## Assignment
Each line of the data below should be restated exactly, with images left out.

## Input data

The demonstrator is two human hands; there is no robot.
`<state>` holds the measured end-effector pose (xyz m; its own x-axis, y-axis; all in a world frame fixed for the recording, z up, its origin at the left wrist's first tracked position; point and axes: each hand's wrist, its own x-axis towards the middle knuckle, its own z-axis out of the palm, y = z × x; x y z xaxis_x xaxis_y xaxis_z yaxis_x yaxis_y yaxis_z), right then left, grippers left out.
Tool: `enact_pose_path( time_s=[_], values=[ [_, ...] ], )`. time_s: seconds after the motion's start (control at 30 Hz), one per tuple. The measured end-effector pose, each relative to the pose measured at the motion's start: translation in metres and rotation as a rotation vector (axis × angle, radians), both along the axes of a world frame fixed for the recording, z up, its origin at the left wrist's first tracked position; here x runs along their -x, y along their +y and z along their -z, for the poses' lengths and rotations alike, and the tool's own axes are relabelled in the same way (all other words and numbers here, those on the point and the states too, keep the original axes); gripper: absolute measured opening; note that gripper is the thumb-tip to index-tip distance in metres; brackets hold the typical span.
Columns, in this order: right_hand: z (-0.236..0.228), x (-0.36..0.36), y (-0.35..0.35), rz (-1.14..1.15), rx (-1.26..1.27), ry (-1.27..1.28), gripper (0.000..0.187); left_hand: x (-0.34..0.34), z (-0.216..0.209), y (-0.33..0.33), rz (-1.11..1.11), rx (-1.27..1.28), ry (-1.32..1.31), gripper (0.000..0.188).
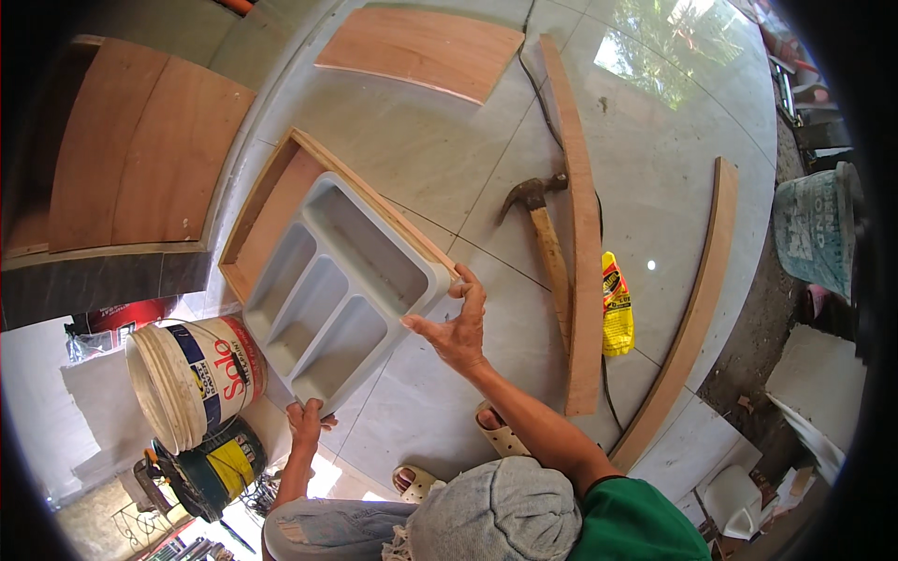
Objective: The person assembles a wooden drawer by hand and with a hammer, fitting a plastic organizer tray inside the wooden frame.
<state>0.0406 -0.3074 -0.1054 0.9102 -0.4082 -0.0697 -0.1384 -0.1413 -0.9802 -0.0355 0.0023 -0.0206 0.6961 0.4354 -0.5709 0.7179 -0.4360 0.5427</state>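
Note:
A grey plastic cutlery tray [329, 271] with several long compartments lies tilted, partly inside a shallow wooden drawer box [267, 187]. Its near end sticks out past the drawer's wooden sides. My left hand [305, 426] grips the tray's near rim, fingers curled at the edge. At the tray's right corner, my right hand [458, 329] has its thumb against the rim and its fingers by the end of the drawer's side wall. The drawer's near side is hidden beneath the tray.
To the right lie a hammer [543, 229], a long wooden strip [580, 234], a yellow bottle [615, 304] and a curved-looking strip [703, 299]. A plywood panel [421, 47] is farther off. Paint buckets [201, 374] stand at left below a wooden cabinet [140, 150]. A dark cable [538, 84] crosses the tiles.

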Motion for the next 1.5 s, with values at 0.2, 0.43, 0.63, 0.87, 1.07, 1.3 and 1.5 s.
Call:
enact_pose_path(
  time_s=[0.2,0.43,0.63,0.87,1.07,1.3,1.5],
  values=[
    [-0.0024,-0.0002,-0.0005,-0.018,-0.056,0.013,0.093,0.0008,0.0007,0.0011,0.011,0.011,-0.008,0.033],
    [-0.0006,0.0003,-0.0005,-0.030,-0.088,0.011,0.088,0.0034,0.0042,0.0048,0.017,0.005,-0.007,0.035],
    [-0.0030,-0.0006,-0.0009,-0.023,-0.109,-0.003,0.084,0.0035,0.0043,0.0043,0.015,-0.003,-0.006,0.034],
    [-0.0071,-0.0003,-0.0029,-0.041,-0.108,0.030,0.083,0.0017,0.0013,0.0021,0.030,-0.006,-0.001,0.035],
    [-0.0014,-0.0019,0.0018,0.028,-0.108,-0.011,0.115,0.0025,0.0036,0.0044,0.016,-0.020,0.004,0.035],
    [-0.0078,0.0002,-0.0021,-0.042,-0.139,0.035,0.084,0.0029,0.0035,0.0045,0.023,-0.022,0.000,0.037],
    [-0.0056,0.0002,-0.0013,-0.044,-0.152,0.021,0.084,0.0037,0.0039,0.0055,0.036,-0.027,-0.006,0.036]
  ],
)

## Response to this exercise
The demonstrator is two human hands; there is no robot.
`<state>` holds the measured end-effector pose (xyz m; its own x-axis, y-axis; all in a world frame fixed for the recording, z up, its origin at the left wrist's first tracked position; point and axes: each hand's wrist, its own x-axis towards the middle knuckle, its own z-axis out of the palm, y = z × x; x y z xaxis_x xaxis_y xaxis_z yaxis_x yaxis_y yaxis_z), right then left, grippers left out.
Tool: `enact_pose_path( time_s=[_], values=[ [_, ...] ], )`. time_s: seconds after the motion's start (control at 30 Hz), one per tuple. The measured end-effector pose, each relative to the pose measured at the motion's start: translation in metres and rotation as a rotation vector (axis × angle, radians), both along the axes of a world frame fixed for the recording, z up, its origin at the left wrist's first tracked position; here x runs along their -x, y along their +y and z along their -z, for the poses' lengths and rotations alike, and the tool's own axes are relabelled in the same way (all other words and numbers here, those on the point and the states too, keep the original axes); gripper: absolute measured opening; note that gripper is the thumb-tip to index-tip distance in metres; brackets hold the typical span.
Columns, in this order: right_hand: z (-0.236..0.228), x (-0.36..0.36), y (-0.35..0.35), rz (-1.14..1.15), rx (-1.26..1.27), ry (-1.27..1.28), gripper (0.000..0.187); left_hand: x (-0.34..0.34), z (-0.216..0.209), y (-0.33..0.33), rz (-1.11..1.11), rx (-1.27..1.28), ry (-1.32..1.31), gripper (0.000..0.188).
Objective: The person assembles a wooden drawer by hand and with a hammer, fitting a plastic organizer tray inside the wooden frame.
<state>0.0406 -0.3074 -0.1054 0.9102 -0.4082 -0.0697 -0.1384 -0.1413 -0.9802 -0.0355 0.0023 -0.0206 0.6961 0.4354 -0.5709 0.7179 -0.4360 0.5427</state>
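Note:
A grey plastic cutlery tray [329, 271] with several long compartments lies tilted, partly inside a shallow wooden drawer box [267, 187]. Its near end sticks out past the drawer's wooden sides. My left hand [305, 426] grips the tray's near rim, fingers curled at the edge. At the tray's right corner, my right hand [458, 329] has its thumb against the rim and its fingers by the end of the drawer's side wall. The drawer's near side is hidden beneath the tray.
To the right lie a hammer [543, 229], a long wooden strip [580, 234], a yellow bottle [615, 304] and a curved-looking strip [703, 299]. A plywood panel [421, 47] is farther off. Paint buckets [201, 374] stand at left below a wooden cabinet [140, 150]. A dark cable [538, 84] crosses the tiles.
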
Motion for the next 1.5 s, with values at 0.2, 0.43, 0.63, 0.87, 1.07, 1.3 and 1.5 s.
Call:
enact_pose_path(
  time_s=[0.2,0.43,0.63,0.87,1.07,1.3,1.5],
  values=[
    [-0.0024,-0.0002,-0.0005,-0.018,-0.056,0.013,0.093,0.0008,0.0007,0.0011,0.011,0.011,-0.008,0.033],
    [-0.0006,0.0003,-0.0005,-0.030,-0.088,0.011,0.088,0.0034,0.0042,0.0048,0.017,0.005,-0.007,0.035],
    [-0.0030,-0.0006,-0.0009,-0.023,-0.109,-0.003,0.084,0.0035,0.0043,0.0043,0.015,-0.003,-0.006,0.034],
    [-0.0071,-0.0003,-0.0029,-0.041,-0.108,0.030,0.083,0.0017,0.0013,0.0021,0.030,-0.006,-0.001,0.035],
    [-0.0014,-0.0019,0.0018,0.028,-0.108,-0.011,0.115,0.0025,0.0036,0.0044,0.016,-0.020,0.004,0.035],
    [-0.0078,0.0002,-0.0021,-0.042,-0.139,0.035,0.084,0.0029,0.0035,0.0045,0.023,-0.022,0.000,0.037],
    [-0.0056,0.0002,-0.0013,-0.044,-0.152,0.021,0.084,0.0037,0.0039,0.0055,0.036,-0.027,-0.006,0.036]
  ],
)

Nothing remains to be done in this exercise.